### PROBLEM DETAILS
The line count for "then" is all that is needed: say how many lines in the listing below contain it.

- - - - -

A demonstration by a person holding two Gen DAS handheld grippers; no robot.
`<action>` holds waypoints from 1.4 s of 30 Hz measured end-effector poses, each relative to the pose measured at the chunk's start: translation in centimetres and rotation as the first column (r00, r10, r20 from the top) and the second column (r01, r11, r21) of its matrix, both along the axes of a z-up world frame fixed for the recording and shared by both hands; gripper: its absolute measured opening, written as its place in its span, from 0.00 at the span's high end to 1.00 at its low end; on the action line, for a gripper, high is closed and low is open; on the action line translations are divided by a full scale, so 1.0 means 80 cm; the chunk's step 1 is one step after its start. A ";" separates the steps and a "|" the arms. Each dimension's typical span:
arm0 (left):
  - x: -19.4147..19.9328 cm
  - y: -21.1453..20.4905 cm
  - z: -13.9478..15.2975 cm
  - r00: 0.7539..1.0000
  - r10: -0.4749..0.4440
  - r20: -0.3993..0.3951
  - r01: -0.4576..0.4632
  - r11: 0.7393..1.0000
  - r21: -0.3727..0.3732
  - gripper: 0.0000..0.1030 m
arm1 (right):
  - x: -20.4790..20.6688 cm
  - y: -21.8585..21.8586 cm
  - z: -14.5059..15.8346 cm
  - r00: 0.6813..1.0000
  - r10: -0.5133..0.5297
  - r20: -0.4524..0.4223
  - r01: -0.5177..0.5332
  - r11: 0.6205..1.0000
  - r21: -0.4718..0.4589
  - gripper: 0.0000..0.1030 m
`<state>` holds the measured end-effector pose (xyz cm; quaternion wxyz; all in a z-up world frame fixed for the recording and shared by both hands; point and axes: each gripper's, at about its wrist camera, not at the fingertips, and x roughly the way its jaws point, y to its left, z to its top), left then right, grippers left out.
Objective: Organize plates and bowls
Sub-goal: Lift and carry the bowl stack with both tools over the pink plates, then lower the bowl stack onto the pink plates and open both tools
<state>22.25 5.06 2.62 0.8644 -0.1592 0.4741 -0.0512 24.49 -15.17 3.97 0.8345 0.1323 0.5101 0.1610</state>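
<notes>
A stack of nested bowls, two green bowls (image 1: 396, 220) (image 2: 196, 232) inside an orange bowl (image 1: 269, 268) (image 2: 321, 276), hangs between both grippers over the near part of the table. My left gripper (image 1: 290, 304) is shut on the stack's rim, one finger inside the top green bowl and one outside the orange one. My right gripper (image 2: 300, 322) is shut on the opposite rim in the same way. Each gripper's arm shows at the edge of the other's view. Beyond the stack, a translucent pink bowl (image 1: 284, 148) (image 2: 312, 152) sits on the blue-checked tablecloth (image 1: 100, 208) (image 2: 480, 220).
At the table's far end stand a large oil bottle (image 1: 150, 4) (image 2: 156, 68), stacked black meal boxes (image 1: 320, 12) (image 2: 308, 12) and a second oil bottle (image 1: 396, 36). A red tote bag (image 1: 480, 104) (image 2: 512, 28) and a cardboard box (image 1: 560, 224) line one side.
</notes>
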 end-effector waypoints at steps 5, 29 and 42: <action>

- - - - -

### TASK RESPONSE
2